The devil is not a voice from hell, he doesn’t even live in hell. In the Bible the devil dwells upon the surface of the ground. The devil represents the powers of the world, the natural temptation of its possibilities, like the serpent in the garden, only no longer naive and innocent, but now corrupted by all the human sin and evil since Adam. It now has the pride of its misery, sophisticated doubt and well-developed deconstruction, angry ingenuity and bitter independence. It seems more real. Compared to this, obedience seems unglamourous, unheroic, unattractive. It feels that way to me. I don’t want to be out of it with the rest of the world. I want to get along, and I want to be included.
What are your temptations? Well, what’s your mission? You will be tempted there. Or this: what can’t you live without? What do you depend on? What do you need in order to be happy? What commitments have you made, what vows to yourself? What are you trying to demonstrate with your life? What are you trying to prove? Can you stop all that? Be nothing? Be nobody? Be a failure? Let go. Give up. Surrender. What does that feel like? What have you got left?

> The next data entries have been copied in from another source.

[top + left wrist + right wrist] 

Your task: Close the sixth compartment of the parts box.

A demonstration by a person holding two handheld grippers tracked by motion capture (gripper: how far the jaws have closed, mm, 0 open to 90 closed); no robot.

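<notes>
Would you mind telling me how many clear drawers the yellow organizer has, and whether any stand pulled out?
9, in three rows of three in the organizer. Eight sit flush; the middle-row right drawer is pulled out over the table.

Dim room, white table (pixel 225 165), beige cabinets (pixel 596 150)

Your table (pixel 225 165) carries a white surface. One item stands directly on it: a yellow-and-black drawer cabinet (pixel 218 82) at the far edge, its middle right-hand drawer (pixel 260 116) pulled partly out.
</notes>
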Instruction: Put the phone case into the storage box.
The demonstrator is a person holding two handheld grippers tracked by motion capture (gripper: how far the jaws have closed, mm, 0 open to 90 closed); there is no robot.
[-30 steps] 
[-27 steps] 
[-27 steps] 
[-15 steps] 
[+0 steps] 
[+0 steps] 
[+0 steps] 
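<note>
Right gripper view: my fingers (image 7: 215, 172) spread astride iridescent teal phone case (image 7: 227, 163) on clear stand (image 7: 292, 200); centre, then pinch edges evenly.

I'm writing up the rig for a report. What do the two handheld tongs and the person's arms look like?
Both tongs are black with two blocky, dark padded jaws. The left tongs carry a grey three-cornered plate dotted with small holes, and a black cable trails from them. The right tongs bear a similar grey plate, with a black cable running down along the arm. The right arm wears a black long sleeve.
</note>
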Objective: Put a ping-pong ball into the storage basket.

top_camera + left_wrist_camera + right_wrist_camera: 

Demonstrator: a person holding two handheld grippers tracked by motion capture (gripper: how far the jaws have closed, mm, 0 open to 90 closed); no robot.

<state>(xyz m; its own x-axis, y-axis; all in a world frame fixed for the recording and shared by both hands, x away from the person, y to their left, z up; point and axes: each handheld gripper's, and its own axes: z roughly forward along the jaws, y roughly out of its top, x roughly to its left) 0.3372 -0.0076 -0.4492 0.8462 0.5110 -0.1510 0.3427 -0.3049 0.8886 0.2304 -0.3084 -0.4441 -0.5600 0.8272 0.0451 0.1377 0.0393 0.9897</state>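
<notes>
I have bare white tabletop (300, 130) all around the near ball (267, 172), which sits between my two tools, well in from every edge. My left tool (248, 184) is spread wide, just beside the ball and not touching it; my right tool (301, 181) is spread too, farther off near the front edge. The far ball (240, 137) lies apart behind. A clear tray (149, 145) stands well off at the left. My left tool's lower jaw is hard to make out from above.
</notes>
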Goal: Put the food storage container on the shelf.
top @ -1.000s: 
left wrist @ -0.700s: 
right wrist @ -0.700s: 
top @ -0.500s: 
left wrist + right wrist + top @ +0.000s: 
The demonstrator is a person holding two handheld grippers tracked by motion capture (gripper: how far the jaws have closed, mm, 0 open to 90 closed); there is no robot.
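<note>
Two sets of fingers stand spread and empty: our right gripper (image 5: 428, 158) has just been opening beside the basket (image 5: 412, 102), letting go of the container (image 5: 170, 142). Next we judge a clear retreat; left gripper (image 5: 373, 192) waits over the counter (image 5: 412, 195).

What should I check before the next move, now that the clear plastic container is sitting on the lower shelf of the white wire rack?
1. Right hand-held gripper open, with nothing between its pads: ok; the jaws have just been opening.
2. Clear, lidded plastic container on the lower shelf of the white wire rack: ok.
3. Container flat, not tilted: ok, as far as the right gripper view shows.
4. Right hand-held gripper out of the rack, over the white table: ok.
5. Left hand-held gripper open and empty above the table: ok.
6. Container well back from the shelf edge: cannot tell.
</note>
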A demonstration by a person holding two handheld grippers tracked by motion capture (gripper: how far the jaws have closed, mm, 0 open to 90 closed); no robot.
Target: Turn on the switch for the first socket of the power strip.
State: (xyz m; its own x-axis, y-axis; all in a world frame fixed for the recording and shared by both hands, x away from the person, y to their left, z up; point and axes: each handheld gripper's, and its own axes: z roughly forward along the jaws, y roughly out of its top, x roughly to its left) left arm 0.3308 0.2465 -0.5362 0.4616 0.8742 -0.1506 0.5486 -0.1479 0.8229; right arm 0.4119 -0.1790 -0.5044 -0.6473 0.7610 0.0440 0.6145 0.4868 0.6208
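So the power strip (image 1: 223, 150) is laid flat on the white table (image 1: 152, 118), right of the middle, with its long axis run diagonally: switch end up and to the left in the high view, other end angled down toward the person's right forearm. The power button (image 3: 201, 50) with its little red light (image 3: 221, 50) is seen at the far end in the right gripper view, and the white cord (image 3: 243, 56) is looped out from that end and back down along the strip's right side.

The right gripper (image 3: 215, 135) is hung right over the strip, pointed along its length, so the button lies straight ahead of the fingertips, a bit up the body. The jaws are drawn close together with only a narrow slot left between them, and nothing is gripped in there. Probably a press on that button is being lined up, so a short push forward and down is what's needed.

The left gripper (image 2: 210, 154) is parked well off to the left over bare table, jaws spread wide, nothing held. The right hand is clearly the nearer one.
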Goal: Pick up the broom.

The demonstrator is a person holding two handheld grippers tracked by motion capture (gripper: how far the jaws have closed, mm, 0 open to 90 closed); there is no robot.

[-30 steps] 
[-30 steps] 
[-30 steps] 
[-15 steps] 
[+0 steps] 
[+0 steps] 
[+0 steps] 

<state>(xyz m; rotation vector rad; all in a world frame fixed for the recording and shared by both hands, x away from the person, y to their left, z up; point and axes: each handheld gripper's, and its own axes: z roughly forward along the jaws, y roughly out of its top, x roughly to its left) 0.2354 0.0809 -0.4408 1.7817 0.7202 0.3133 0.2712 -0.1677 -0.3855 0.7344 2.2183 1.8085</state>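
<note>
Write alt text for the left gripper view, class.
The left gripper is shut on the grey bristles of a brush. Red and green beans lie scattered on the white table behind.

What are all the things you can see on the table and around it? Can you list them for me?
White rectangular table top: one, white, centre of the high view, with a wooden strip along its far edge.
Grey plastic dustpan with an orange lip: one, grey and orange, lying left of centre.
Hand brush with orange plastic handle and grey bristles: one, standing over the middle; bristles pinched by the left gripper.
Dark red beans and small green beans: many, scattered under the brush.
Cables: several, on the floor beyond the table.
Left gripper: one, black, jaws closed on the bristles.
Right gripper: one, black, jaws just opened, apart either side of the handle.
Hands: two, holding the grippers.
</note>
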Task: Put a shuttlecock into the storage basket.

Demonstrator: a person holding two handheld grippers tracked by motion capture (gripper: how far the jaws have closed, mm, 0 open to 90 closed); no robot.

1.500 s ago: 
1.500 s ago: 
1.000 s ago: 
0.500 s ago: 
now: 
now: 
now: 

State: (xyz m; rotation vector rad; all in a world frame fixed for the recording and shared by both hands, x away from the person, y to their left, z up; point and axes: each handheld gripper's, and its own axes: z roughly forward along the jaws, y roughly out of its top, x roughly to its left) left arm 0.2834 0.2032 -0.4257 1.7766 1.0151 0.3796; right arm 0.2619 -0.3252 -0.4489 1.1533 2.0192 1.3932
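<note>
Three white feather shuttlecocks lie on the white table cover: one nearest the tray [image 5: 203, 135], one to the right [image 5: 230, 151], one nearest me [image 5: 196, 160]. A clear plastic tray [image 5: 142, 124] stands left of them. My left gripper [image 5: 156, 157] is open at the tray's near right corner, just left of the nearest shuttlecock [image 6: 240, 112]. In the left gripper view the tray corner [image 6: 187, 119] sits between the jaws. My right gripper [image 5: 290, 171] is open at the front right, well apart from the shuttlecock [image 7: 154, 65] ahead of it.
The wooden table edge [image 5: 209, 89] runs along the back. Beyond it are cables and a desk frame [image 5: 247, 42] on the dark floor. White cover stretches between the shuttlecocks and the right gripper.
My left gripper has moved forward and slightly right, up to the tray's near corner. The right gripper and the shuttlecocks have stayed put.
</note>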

This Lenten season I’m not asking you to be more loving, or more obedient, or do more mission and service. I’m asking you to do less, to be less, and be still. I’m inviting you to listen to your temptations. Not to obey them but to learn from them. When you give in to them you silence them, you can’t hear all they have to tell you, nor can you learn about yourself from their pull on you. Don’t be afraid of your temptations, so that you feel you must give in to them, rather resist them in order to keep on hearing them.
Feel your hunger, keep feeling it, and discover how hungry you are and all you hunger for. Feel your thirst, don’t satisfy it, don’t fear it either, as if you must give in to it. Feel your fear, don’t fear your fear, and don’t give in to it in order to get rid of it.
Yes, let your temptations be your guide. Let them show you the tunnel you must enter and keep on going through. The tunnel is Lent. At the other end of it is Easter. The journey through the tunnel is how you learn the will of God, the Word of God, it’s how you recover your power for being loving and obedient. Don’t rush it. For the next five Sundays don’t try to be happy, nor solve the problems of our suffering, but sit with your hunger and thirst and fear, and not be afraid of them, and I invite you to believe that even way down here it is God’s love that is carrying us.